● **Stored records**:
——————
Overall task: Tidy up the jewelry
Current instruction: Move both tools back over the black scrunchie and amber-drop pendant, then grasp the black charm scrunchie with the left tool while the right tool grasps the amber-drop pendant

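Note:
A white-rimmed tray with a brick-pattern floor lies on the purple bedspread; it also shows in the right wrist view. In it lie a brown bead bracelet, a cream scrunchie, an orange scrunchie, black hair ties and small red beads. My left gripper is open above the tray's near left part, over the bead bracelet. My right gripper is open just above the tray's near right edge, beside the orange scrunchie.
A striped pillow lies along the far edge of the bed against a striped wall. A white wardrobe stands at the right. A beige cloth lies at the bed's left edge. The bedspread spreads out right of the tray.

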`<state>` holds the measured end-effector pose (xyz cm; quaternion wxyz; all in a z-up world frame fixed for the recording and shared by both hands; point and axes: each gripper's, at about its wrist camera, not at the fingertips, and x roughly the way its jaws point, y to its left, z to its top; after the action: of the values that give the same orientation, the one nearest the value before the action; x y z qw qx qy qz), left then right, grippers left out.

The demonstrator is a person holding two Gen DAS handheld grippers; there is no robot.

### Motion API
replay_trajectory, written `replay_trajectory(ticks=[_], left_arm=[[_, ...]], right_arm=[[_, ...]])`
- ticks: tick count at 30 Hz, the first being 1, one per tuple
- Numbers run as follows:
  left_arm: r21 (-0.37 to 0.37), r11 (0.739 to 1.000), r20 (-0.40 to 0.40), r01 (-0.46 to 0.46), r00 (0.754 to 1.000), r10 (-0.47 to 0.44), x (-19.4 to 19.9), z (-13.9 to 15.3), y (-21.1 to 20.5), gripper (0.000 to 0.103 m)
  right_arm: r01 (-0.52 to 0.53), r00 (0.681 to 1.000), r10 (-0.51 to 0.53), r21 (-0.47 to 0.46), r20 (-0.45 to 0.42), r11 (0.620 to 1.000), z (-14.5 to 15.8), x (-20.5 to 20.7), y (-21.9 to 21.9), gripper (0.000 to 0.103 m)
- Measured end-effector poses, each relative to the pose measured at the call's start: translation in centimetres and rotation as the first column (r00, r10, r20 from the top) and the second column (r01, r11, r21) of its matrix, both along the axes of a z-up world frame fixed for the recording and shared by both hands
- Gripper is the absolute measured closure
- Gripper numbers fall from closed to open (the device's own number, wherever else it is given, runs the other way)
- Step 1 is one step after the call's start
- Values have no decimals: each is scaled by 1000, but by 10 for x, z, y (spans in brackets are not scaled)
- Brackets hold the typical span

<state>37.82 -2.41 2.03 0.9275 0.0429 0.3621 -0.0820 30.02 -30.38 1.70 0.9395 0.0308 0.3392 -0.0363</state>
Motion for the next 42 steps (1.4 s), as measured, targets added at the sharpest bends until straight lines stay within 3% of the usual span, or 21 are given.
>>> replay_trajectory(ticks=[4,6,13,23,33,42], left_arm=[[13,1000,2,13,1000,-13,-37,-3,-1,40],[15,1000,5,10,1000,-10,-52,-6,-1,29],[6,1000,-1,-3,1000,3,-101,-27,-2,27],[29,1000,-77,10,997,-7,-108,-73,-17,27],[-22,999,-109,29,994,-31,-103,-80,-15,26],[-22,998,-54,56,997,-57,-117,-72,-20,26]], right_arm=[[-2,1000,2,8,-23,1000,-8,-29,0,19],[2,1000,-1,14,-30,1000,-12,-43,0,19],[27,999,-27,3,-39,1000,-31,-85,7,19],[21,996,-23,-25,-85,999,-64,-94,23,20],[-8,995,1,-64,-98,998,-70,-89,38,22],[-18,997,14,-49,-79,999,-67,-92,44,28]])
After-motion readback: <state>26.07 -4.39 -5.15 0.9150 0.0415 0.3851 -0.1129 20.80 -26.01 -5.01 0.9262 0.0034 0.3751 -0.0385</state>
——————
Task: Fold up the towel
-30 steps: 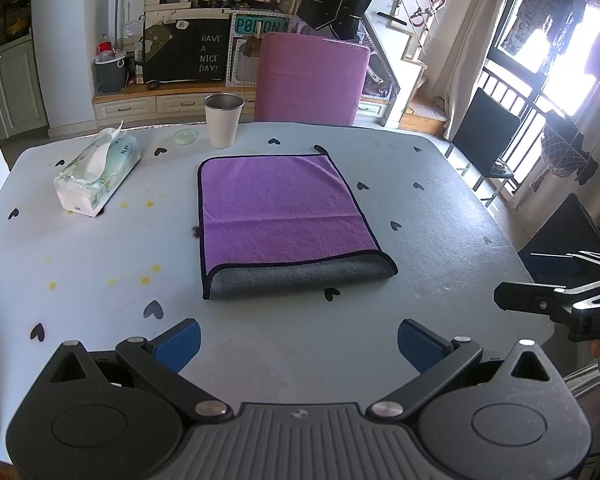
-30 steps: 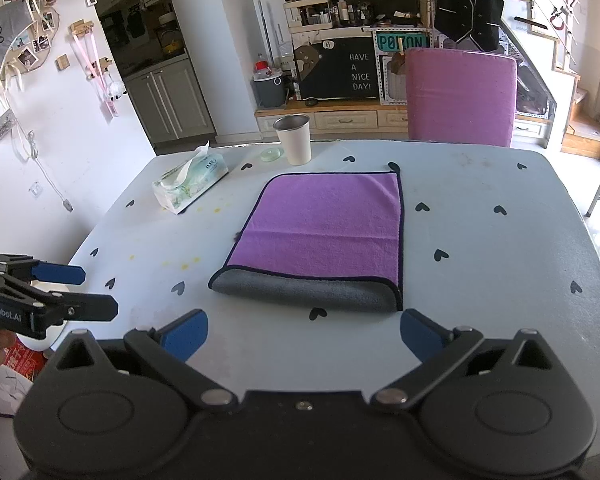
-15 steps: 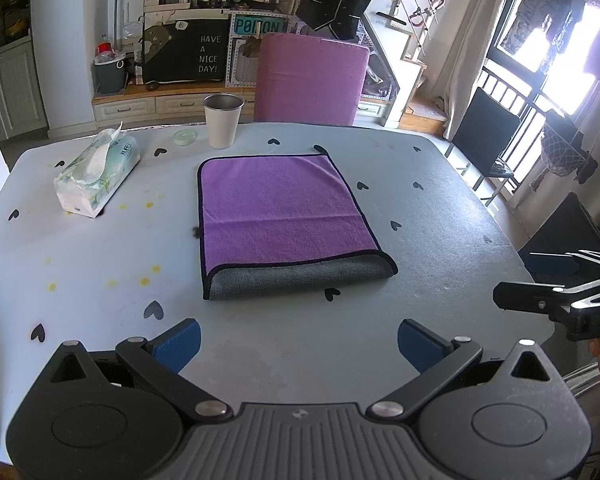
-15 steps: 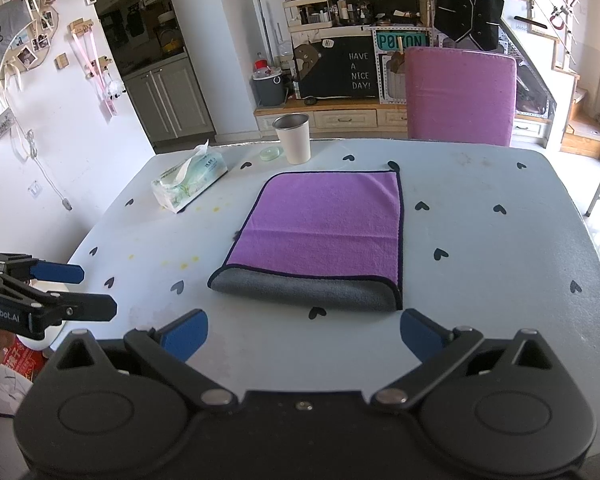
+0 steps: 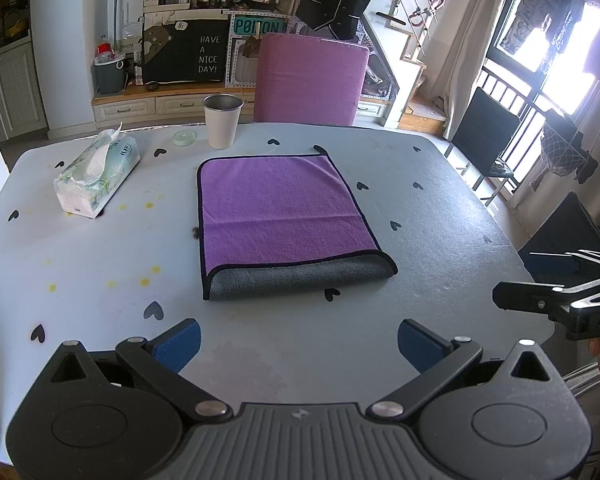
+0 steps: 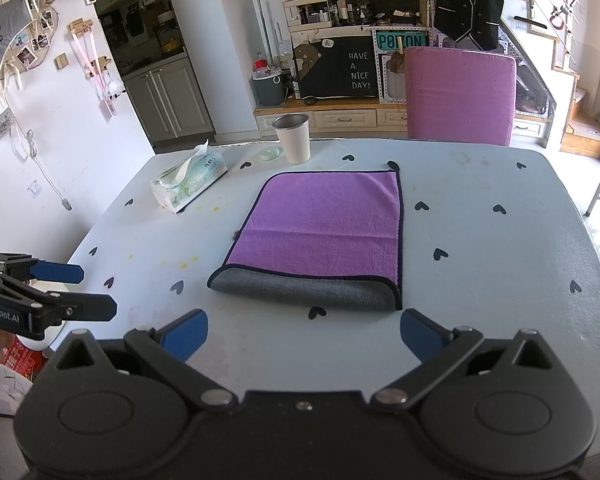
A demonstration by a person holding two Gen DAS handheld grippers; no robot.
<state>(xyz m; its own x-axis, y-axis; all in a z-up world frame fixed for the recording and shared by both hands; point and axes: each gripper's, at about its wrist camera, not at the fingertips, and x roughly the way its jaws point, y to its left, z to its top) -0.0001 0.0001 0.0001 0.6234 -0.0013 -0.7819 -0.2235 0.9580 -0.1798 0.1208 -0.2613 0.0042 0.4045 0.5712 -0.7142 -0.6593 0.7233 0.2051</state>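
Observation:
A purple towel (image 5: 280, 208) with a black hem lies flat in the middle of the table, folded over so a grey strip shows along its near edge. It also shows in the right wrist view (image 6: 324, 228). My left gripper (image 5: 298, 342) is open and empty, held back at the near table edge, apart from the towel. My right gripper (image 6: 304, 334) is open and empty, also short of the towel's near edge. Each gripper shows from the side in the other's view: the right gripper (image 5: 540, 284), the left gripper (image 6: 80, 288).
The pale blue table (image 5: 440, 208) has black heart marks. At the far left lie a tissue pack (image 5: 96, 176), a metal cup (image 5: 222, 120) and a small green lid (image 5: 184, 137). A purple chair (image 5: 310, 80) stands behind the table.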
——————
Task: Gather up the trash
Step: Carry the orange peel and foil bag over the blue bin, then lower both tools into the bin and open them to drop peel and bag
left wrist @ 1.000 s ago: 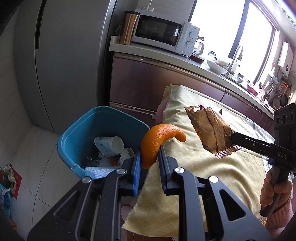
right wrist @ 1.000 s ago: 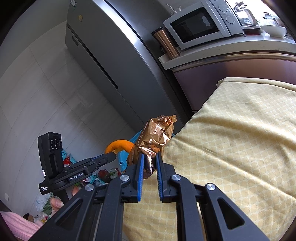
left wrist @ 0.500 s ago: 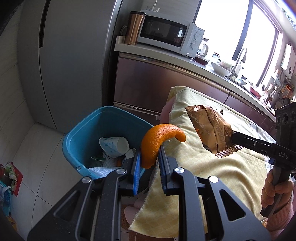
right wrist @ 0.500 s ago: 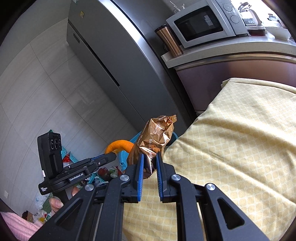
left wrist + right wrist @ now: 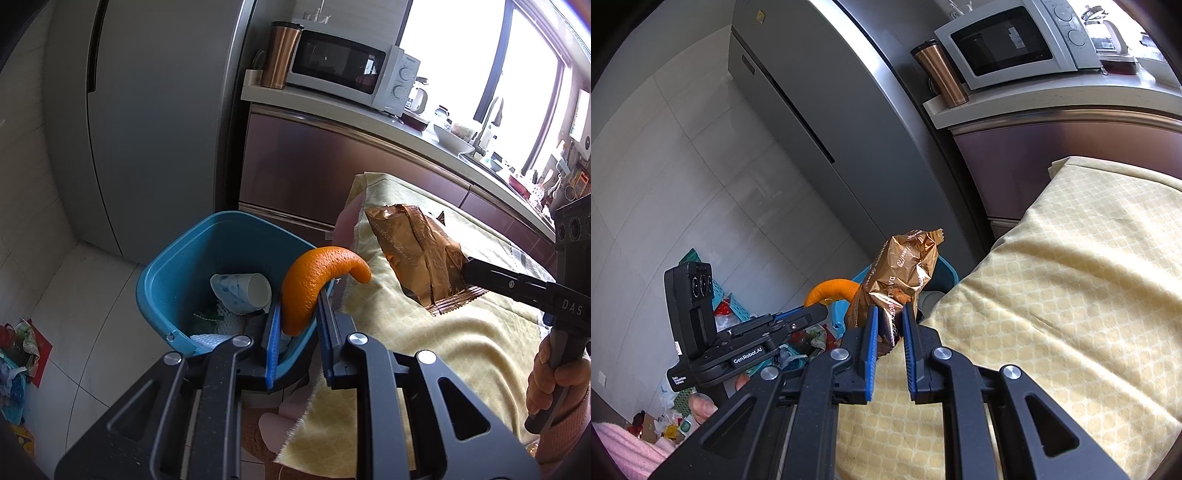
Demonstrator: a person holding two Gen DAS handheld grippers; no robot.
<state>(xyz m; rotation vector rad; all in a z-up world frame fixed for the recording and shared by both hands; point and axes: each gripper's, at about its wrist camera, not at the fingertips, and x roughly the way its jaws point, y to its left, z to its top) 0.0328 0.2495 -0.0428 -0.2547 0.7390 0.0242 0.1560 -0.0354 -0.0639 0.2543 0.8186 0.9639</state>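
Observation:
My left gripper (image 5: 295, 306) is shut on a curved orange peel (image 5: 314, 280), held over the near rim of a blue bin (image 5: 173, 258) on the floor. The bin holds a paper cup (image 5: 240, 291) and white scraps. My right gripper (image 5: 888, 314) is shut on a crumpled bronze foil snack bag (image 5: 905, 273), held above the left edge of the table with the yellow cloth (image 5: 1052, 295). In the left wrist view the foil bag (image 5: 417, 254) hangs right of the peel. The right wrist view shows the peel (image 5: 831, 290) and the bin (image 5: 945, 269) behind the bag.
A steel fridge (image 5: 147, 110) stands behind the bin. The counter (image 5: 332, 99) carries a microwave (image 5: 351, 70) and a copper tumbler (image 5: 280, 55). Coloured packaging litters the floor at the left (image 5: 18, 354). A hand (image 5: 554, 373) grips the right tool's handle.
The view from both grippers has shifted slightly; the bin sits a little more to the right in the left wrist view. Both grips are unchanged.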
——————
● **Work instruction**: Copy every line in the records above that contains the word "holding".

● **Output of the task**:
The demonstrator is a person holding two Gen DAS handheld grippers; there is no robot.
A demonstration by a person holding two Gen DAS handheld grippers; no robot.
Demonstrator: a person holding two Gen DAS handheld grippers; no robot.

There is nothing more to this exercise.